The pulse luminosity function of Swift gamma-ray bursts
A Amaral-Rogers, R. Willingale, P.T. O'Brien

TL;DR
This study analyzes the luminosity function of Swift gamma-ray bursts using pulse data from entire light curves, finding that a single evolving luminosity function best explains the observed distribution and challenges previous assumptions about GRB formation rate evolution.
Contribution
It introduces a comprehensive pulse-based analysis of GRBs, demonstrating that a single population with evolving luminosity function suffices and refining models of GRB formation rate density.
Findings
A single population with evolving luminosity function is preferred.
Inclusion of all pulses increases GRB statistics fivefold.

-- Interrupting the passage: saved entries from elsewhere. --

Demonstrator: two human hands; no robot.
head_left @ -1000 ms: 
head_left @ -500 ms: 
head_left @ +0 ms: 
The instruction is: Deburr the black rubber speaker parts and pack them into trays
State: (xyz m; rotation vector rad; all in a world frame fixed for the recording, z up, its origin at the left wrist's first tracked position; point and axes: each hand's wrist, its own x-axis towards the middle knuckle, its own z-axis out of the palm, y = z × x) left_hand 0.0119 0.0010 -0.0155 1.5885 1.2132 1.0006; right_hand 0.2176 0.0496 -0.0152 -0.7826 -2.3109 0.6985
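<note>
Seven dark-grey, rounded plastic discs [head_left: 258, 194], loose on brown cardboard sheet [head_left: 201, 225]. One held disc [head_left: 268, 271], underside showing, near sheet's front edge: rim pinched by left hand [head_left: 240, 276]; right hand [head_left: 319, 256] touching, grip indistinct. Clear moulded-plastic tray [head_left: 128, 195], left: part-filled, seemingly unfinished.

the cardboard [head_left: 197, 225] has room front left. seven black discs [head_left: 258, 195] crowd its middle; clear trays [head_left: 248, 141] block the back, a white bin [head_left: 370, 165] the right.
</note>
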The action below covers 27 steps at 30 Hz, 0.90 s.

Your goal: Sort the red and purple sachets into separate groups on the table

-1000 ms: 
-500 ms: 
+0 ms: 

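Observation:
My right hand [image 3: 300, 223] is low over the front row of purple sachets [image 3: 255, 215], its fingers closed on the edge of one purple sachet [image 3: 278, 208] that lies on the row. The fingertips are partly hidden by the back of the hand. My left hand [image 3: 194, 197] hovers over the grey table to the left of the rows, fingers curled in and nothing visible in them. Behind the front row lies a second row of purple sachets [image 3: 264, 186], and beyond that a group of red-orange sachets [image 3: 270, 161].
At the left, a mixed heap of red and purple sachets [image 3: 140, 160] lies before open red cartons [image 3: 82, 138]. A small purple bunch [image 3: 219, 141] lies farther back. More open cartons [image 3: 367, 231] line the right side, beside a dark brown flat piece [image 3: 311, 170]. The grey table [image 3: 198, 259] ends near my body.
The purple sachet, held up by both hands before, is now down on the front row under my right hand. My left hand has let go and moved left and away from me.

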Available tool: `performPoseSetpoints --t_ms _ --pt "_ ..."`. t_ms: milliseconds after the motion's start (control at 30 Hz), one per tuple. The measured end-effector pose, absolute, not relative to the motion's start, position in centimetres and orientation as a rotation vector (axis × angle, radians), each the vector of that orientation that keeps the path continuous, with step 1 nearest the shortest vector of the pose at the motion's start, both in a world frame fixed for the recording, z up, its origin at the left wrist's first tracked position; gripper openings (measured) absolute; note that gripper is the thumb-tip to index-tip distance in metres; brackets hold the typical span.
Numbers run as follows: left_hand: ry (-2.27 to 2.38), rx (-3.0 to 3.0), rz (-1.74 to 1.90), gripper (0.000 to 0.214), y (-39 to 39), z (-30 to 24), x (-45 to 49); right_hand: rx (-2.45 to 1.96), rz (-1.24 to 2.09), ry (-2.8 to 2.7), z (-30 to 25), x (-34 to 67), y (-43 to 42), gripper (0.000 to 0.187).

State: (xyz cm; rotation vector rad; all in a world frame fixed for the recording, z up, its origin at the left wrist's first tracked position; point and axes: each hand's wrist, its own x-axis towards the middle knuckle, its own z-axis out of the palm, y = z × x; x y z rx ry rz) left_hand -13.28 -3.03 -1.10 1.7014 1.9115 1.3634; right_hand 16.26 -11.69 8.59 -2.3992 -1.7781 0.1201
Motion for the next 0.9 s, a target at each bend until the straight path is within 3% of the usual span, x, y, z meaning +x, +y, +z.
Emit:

Apparent evolution in GRB formation rate is due to modeling artifacts.
Abstract
The complete Swift Burst Alert Telescope and X-Ray Telescope light curves of 118 gamma-ray bursts (GRBs) with known redshifts were fitted using the physical model of GRB pulses by Willingale et al. to produce a total of 607 pulses. We compute the pulse luminosity function utilizing three GRB formation rate models: a progenitor that traces the cosmic star formation rate density (CSFRD) with either a single population of GRBs, coupled to various evolutionary parameters, or a bimodal population of high- and low-luminosity GRBs, and a direct fit to the GRB formation rate excluding any a priori assumptions. We find that a single population of GRB pulses with an evolving luminosity function is preferred over all other univariate evolving GRB models, or bimodal luminosity functions in reproducing the observed GRB pulse L-z distribution and that the magnitude of the evolution in brightness is…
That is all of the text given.